Stransham-Ford v. Minister of Justice and Correctional Services, et al.

[2015] ZAGPHC, 27401/15
Download Judgment: English

This case concerned physician-assisted suicide in South Africa. The applicant, a 66-year-old highly educated, experienced lawyer with four children and a mother, had terminal stage 4 cancer with only a few weeks left to live and brought suit against various government ministries. He sought a declaratory order that a medical practitioner may end, or enable the plaintiff to end, his life by administration or provision of a lethal agent without incurring any civil, criminal or disciplinary liability. He requested the court to develop the common law so that such an order would be lawful and constitutional.

While highlighting that this question was better suited for the Legislature or the Constitutional Court, the Court granted the applicant his requests, breaking free of the precedents that had previously banned physician-assisted suicide.

Although there was no legislation to the effect, a number of precedents dating back to as early as 1971 had established that assisted suicide or active voluntary euthanasia was unlawful in South Africa. Pointing out that this position was established in the pre-Constitution period, the Court instead focused on the Constitution, which imposes obligations on the Court to “to promote the values … based on human dignity, equality and freedom,” to consider international law and foreign law in interpreting the Bill of Rights (S. 39(1)), and “to promote the spirit and purport the object of the Bill of Rights”when developing the common law in order to better reflect the social changes (S.39(2)). The Court affirmed the categorical importance of human dignity in South African jurisprudence, and concluded that banning assisted suicide would infringe upon the human dignity and other related rights of those affected under the Bill of Rights.

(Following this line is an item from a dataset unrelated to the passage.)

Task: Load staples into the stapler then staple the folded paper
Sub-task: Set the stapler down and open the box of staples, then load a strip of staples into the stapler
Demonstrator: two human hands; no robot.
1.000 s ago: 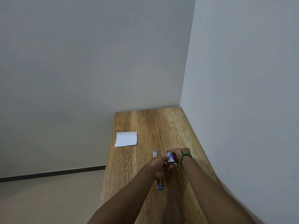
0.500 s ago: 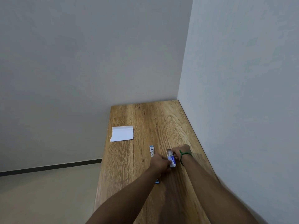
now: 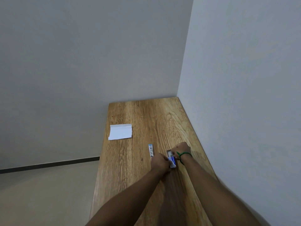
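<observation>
Staple box [image 3: 172, 161] between left grip [image 3: 160, 162], right grip [image 3: 180, 149]

table [image 3: 143, 121]: grained wood, matt | folded paper [image 3: 120, 132]: smooth white paper | walls [image 3: 81, 54]: matt

On my feed both forearms [image 3: 138, 190] are bare, just a thin green cord [image 3: 184, 154] tied round the right wrist.
</observation>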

The Court relied heavily on a report from the South African Law Commission (Paper on Euthanasia and the Artificial Preservation of Life) that balanced the State’s duty to protect life with the individual’s right to end his or her life, primarily stemming from the rights to physical and psychological integrity and to dignity. The Paper suggested limiting physician-assisted suicide to the terminally ill who are mentally competent but are in extreme physical suffering and providing various safeguards. The Court also pointed out that there are at least eleven foreign countries where assisted suicide is legal and focused on a similar case from Canada, whose Charter of Rights is very similar to the South African Bill of Rights. The Canadian Supreme Court had recently ruled that the ban on physician-assisted dying violated the individual right to life, liberty and security of the person, and to equal treatment under the law (Carter v. Canada, 2015 SCC5). Banning the practice was invalid because it forced a competent adult with a grievous and irremediable medical condition to endure intolerable suffering even though that person had consented to the termination of his life.

“Certain safeguards were recommended namely that the patients had to be terminally ill, subject to extreme suffering but mentally competent. A second independent medical practitioner would have to confirm the diagnosis and the findings also had to be recorded in writing. The request must therefore be based on an informed and well considered decision and the patient had to make this request repeatedly. In this context the authors say that from a constitutional perspective, the Law Commission proposal does seem to strike a proper balance between the State’s duty to protect life and the person’s right (derived from the rights to physical and psychological integrity and to dignity) to end his or her life.” Page 16.

“‘But the right to life was included in the Constitution not simply to enshrine the right to existence. It is not life as mere organic matter that the Constitution cherishes, nut the right to human life; the right to share in the experience of humanity . . . The right to life, thus understood, incorporates the right to dignity. So the right to dignity and to life are intertwined. The right to life is more than existence, it is a right to be treated as a human being with dignity: without dignity, human life is substantially diminished. Without life, there cannot be dignity.’ I respectfully agree with those views. I may also add that I agree with the warning that any pious uncoupling of moral concern from the reality of human and animal suffering has caused tremendous harm to mankind throughout the centuries.” Page 16.

“The Commission said that a dying person is still a living person, and one must not forget that and he is entitled to the rights of a living person. Their draft proposals, in their view, balance the rights of patients, providers and the State. Another aspect is that of personal autonomy. The irony is, they say, that we are told from childhood to take responsibility for our lives but when faced with death we are told we may not be responsible for our own passing. There are many other ironic considerations in this context. One can choose one’s education, one’s career, one can decide to get married, one can live according to a lifestyle of one’s choice, one can consent to medical treatment or one can refuse it, one can have children and one can abort children, one can practice birth control, and one can die on the battlefield for one’s country. But one cannot decide how to die. In this context the Commission says, and I agree with it, that belief or moral doubts of third parties is not the main point in this context at all. The choice of a patient such as the present, is consistent with an open and democratic society and its values and norms as expressed in the Bill of Rights. There is of course no duty to live, and a person can waive his right to life.” Page 19.